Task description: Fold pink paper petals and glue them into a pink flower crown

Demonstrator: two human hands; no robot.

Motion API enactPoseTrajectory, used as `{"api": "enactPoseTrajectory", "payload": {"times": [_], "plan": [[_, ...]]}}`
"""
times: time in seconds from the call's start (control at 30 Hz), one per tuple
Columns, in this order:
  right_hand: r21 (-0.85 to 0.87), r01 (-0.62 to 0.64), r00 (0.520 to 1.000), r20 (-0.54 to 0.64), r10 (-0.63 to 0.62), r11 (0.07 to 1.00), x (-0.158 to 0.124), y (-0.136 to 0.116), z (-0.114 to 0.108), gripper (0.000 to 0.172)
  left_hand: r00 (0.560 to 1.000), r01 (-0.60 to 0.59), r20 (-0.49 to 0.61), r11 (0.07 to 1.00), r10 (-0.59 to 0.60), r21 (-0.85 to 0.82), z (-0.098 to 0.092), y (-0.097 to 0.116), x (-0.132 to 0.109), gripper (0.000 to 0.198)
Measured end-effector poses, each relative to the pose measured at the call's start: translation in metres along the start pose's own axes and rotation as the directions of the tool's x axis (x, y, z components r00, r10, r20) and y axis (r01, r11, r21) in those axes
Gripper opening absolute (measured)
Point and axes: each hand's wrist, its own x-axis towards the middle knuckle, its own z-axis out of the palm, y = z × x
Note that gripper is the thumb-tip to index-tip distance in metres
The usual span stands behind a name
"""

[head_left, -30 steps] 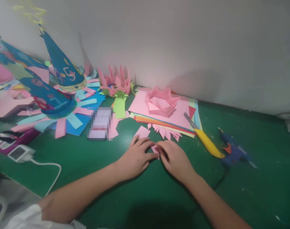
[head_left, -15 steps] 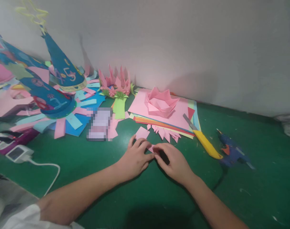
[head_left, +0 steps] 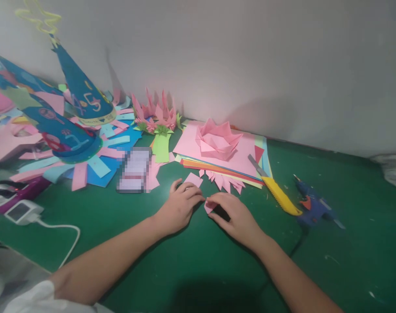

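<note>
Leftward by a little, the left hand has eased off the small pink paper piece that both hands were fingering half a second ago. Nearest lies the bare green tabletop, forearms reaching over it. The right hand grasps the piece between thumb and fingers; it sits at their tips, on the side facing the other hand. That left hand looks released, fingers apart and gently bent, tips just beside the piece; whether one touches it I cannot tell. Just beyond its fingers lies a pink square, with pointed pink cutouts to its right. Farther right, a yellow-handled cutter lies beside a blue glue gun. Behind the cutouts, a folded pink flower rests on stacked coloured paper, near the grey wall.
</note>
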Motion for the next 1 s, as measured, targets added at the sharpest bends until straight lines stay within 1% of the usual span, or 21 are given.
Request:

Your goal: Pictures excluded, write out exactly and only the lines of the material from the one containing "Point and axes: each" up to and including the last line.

Result of this task:
Point and axes: each hand's wrist, its own x-axis towards the middle knuckle, its own z-axis out of the palm, y = z × x
Note that gripper is the thumb-tip to index-tip distance in metres
The usual span stands behind a name
"""

[head_left, -30 steps] 
[head_left, -15 steps] 
[head_left, +0 steps] 

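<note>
Leftward by a little, the left hand has eased off the small pink paper piece that both hands were fingering half a second ago. Nearest lies the bare green tabletop, forearms reaching over it. The right hand grasps the piece between thumb and fingers; it sits at their tips, on the side facing the other hand. That left hand looks released, fingers apart and gently bent, tips just beside the piece; whether one touches it I cannot tell. Just beyond its fingers lies a pink square, with pointed pink cutouts to its right. Farther right, a yellow-handled cutter lies beside a blue glue gun. Behind the cutouts, a folded pink flower rests on stacked coloured paper, near the grey wall.
</note>
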Motion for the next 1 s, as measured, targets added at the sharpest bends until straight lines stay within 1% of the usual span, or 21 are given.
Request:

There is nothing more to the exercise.